What’s up? A very exciting thing happened to me this morning when I went on my walk. Well, this is as exciting as things get in my world. To you, this may be a dull and boring start to your day, but try to be kind and share my joy.
Tip of the day: As I walked along the waterfront in my early morning brain fog, noodling about the things that go on in my head at that time of day, a gentleman of a certain age did something, no man has done to me for a very long time. (Get a grip!) He tipped his hat to me as he walked by. In return, I gave him the biggest smile I could muster.

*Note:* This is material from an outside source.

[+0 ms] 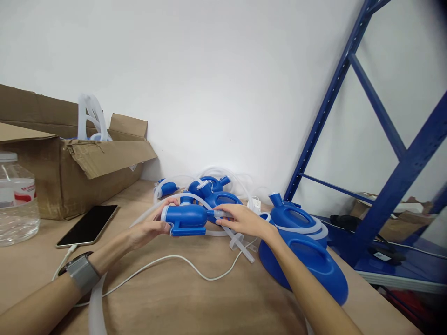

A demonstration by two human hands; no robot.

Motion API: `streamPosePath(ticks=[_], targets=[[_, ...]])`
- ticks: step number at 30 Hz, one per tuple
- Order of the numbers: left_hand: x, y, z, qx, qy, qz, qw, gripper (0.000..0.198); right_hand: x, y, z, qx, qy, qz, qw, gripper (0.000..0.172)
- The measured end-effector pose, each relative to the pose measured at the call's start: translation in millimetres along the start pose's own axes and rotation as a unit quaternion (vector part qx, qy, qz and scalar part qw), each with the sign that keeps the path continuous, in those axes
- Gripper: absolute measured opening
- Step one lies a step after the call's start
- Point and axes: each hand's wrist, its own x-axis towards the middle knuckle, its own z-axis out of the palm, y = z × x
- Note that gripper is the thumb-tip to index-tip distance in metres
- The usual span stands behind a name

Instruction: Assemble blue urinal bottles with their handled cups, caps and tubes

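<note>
My left hand (152, 222) is closed around the pale rimmed end of a blue plastic urinal cup (186, 217), which lies sideways above the table with its handle downward. My right hand (242, 219) pinches the clear tube end (219, 214) at the cup's narrow blue nozzle. Tube and nozzle meet there, but how far one sits over the other I cannot tell. Below the right hand, a translucent tube piece with a round flange (236, 241) rests on the table. Behind the cup lie blue urinal bottles (223, 200) with looped translucent tubing.
More blue bottles (307, 265) stand at the right under my forearm, near the blue metal rack (380, 186). An open cardboard box (94, 172), a phone (89, 225) and a clear plastic jug (17, 209) are on the left. A white cable (181, 257) crosses the table (181, 298).
</note>
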Motion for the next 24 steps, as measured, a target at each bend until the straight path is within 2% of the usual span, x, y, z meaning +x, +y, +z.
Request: streamPosePath(ticks=[6, 13, 17, 19, 24], targets=[[1.1, -2.3, 2.7, 0.009, 0.018, -0.023, 1.0, 0.061, 2.2, 0.4, 4.7, -0.053, 0.036, 0.014, 0.998, 0.027], [8.4, -1.4, 12.0, -0.044, 0.108, -0.044, 0.992, 0.04, 0.5, -16.4, 4.1, -0.047, 0.046, 0.033, 0.997, 0.023], [9.7, 3.2, 15.3, -0.085, 0.15, -0.079, 0.982, 0.045, -2.8, -24.3, 2.9, -0.06, 0.053, -0.017, 0.997, 0.021], [10.1, 4.9, 15.0, -0.11, 0.155, -0.095, 0.977, 0.051, -2.1, -25.9, 2.6, -0.085, 0.062, -0.043, 0.993, 0.021], [12.5, 7.1, 7.9, -0.19, 0.155, -0.153, 0.957, 0.047, 8.3, -30.2, 1.2, -0.181, 0.066, -0.073, 0.979, 0.022]])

What a beautiful vintage greeting for a Victoria Day weekend.
Let’s be clear: This lost art of “hat tipping” is not to be confused with hair tipping, waiter tipping, tipping the scales, the tip of an object, giving someone a hot tip, the tipping point, tipping one’s hand, the tip of a pitched baseball, things on the tip of your tongue, bringing rubbish to the tip, or the tipping of an unsuspecting cow. I’m talking about the tipping of a hat.
It’s in the bones: This cultural expression of respect and greeting, says so much in a simple tip of the brim. It doesn’t have to be a fancy hat with pomp and plumage. It can be a simple Blue Jays baseball cap. It’s the manner in which it’s being tipped that counts. And I promise you, there will always be a real old-fashioned gentleman underneath it.
Without words: The message that this small gesture conveyed to me, was – nice to see you, it’s a beautiful morning, enjoy your walk, I respect you, I hope you have a good day, you’re the most beautiful woman I’ve ever met…okay, maybe I made up that last part, but you get my drift.
Back then: In the late 19th/early 20th century, this gesture was used as a non-verbal greeting, mostly done by males. It was rare for females to partake in the custom. It was also a ritual used to emphasize status and social distance. For example, a subordinate would remove his hat, while a superior merely touched it.
Right now: Today, we’ve taken things to a whole new level. We may not find many hat tippers out there, like I did this morning. But the blogosphere has developed a modern day hat tip by using the letters HT or h/t, to thank someone, or acknowledge a contribution to something new or interesting. It’s a nice thing to do and considered good netiquette.
Well, that’s it from me to you for today. H/T to you all and happy Victoria Day.